Exercise directions
Return the data below exactly, but only from the line containing "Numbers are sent" through the line containing "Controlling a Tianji", with both of those lines included.
______
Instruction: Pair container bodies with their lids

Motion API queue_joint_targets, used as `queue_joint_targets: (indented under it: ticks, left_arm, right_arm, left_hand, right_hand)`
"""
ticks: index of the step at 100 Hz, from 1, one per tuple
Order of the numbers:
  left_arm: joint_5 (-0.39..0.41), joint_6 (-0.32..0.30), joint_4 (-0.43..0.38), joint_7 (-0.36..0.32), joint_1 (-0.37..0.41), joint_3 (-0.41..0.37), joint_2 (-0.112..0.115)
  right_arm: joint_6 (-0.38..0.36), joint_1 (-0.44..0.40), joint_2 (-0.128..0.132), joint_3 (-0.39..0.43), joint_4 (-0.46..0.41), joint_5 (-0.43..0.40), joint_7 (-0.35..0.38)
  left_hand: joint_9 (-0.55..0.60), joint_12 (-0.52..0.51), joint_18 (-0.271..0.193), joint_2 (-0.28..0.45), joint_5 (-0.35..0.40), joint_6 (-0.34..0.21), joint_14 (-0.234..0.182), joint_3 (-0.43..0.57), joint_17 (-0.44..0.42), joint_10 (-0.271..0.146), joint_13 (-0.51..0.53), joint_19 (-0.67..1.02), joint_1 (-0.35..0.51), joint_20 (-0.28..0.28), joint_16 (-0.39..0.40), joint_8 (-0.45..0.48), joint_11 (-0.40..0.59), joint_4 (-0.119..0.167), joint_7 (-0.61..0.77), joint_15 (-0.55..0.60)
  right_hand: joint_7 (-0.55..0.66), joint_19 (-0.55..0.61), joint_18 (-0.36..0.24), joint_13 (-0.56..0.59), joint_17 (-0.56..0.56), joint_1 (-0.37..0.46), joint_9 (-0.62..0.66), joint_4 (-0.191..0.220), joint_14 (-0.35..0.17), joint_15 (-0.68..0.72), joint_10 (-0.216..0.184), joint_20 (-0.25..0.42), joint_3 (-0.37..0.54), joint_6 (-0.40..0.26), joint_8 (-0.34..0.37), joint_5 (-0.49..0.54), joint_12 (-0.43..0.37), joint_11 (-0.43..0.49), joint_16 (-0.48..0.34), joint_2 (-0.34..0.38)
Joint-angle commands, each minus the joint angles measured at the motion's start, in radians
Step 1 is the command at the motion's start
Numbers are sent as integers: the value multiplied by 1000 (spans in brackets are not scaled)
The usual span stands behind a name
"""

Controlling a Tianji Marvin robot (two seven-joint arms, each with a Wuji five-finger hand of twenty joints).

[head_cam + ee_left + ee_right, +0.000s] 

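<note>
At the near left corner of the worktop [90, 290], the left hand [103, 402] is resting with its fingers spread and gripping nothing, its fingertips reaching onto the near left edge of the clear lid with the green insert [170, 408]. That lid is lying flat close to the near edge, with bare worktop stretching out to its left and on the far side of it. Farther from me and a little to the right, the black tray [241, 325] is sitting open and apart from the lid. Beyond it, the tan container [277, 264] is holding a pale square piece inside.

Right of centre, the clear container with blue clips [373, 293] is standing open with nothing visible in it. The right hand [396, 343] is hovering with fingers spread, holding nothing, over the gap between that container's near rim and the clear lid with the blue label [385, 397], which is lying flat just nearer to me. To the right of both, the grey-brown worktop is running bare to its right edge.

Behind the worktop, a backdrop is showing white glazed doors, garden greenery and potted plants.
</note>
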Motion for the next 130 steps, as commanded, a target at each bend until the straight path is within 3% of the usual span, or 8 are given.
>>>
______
Response
Numbers are sent as integers: the value multiplied by 1000 (spans in brackets are not scaled)
The usual span stands behind a name
"""

Controlling a Tianji Marvin robot (two seven-joint arms, each with a Wuji five-finger hand of twenty joints).

With this, the answer is finished.